В "Исповеди" М. Горький также использует фразы, которые потом отзовутся в 1930-е годы типа "человек бессмертен" или "род"). Язык его повести литургичен: "Великомученик келий, чем все, церковью православные - сей бо еси Бог, творящий чудеса". Вне сомнения, Горький избирает этот язык, поскольку он искренне увлечен идеями богостроительства, но использование им этого способа выражения находится за пределами сознательной стилизации. При всем подчеркивании знания и разума его произведения этого периода оперируют мистическими и ускользающими от рационального объяснения категориями.

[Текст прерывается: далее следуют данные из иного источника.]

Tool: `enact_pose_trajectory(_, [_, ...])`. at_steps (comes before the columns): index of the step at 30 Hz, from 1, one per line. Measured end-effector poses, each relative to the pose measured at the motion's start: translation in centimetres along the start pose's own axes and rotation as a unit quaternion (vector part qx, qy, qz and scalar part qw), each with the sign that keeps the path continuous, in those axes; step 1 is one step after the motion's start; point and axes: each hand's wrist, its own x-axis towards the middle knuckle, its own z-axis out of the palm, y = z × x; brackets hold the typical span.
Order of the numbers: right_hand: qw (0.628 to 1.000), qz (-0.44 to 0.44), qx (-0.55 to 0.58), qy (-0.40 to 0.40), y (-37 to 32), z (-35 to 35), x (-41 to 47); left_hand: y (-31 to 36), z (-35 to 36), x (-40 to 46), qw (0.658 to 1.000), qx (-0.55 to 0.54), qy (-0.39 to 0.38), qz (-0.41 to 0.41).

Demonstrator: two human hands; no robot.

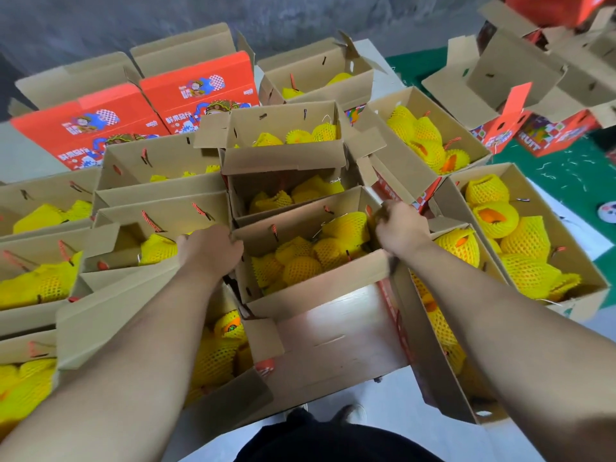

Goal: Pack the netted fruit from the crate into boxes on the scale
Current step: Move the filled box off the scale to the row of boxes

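I see my two hands on one open cardboard box (310, 288) in the middle of the view. My left hand (210, 250) grips the left end wall of the box, with the fingers curled over its top edge. My right hand (400, 225) grips the far right corner, and its fingers are curled over the rim there too. The box is longer than it is wide. Its long way runs from left to right, and the right end sits a bit farther from me than the left end. Its open top faces up, and its front flap (333, 341) hangs down toward me.

Inside the box lie round fruit in yellow foam nets (301, 270), packed close and touching each other. Some net ends point up.

Many more open boxes (533, 235) stand all around this one, side by side, and they hold the same yellow netted fruit. Two red printed lids (200, 91) stand up at the back left. A green mat (566, 175) shows on the right, with more red and brown boxes on it. I can see dark trousers and shoes at the bottom.
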Motion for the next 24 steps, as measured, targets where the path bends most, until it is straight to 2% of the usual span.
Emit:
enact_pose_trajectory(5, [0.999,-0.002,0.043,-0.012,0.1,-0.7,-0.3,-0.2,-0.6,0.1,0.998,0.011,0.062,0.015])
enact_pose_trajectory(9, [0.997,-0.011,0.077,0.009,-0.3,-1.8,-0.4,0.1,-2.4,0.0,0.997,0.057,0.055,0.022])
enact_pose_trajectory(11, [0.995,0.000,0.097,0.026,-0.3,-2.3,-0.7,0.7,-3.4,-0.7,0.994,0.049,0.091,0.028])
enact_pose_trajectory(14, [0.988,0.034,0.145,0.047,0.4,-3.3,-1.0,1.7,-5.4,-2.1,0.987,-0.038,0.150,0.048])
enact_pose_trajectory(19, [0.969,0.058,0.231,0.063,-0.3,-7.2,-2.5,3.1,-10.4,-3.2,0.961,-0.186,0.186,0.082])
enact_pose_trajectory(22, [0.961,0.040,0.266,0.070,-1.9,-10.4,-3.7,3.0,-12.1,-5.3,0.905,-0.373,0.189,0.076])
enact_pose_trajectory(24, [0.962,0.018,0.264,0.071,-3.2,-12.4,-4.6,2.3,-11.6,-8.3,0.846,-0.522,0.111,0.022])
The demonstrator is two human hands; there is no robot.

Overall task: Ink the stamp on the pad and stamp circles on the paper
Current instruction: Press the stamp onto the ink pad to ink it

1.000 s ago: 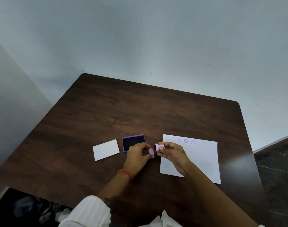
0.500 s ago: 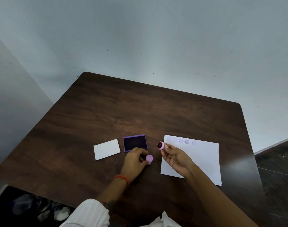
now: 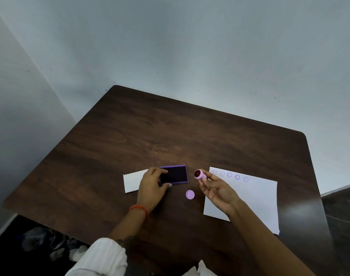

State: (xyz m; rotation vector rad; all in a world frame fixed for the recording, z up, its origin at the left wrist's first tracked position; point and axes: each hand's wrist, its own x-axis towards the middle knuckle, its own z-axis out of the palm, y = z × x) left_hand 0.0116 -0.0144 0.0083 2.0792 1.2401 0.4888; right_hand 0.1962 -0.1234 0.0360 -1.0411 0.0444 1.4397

Все это очевидно позаимствовала риторика Высокого сталинизма, и литература того периода окрасилась в тона богостроительства - марксистской ереси, разруганной Лениным. Было бы, конечно, неверно жестко связывать символы, язык и идеи этих столь различных в социальном и интеллектуальном отношении явлений. Но, оценивая вклад М. Горького в советскую риторику, следовало бы все же заметить, что идеи его тоже родились не в вакууме. Вышеприведенные примеры показывают, что на писателя влияли и западные, и отечественные мыслители, что Горький вряд ли был богатырем, в одиночку сдвинувшим валун советской культуры.

Хотя богостроительская символика мирно прижилась в советской культуре, все же в новом контексте она несколько изменила свое значение. Это легко заметить, обратившись к уже упоминавшейся горьковской статье "Вперед и выше, комсомол!". Горький убеждает комсомольцев быть жесткими по отношению к "двуногим паразитам" людям, придерживающимся старых буржуазных индивидуалистических ценностей) и брать в качестве примера Павлика Морозова, пионера-героя, который донес на своею отца-кулака и был зверски убит за это. Иными словами, Горький поддерживает "бдительность", разжигаемую сталинскими судами, используя для этого язык и символику идеалистического мира в "Человеке".

В годы первой пятилетки Горький защищал иные ценности, чем в более ранний, неоницшеанский период и в позднем своем творчестве. В статье 1928 года "О маленьких людях и о великой их работе" он выразил новый взгляд одного из бесчисленных маленьких людей а не богоподобного человека), кто вершит большие дела своими малыми, скромными усилиями59. Проповедуемый М. Горьким в это время идеал - идеал постепенных, количественных изменений - противостоит радикальным качественным изменениям "больших скачков".

Таким образом, можно сказать, что Горький приехал в Москву возглавить советскую литературу с багажом идей, наложивших неизгладимый отпечаток не только на соцреалистическую литературу, но и на всю советскую культуру. Но сам он явно был захвачен популярными идеями сталинизма и поменял свои идеалы, пересмотрев основополагающие ценнности. Для Горького, как и для многих других деятелей 1930-х годов, вопросы "Кто кого"", "Кто кому" и "Кто что" были абсолютно неразрешимыми, поскольку "кто", "кого" и "кому" были частями единого взаимосвязанного процесса, в котором были воедино увязаны художественная литература, миф, идеология, реальность, исполнители и исторические фигуры времени.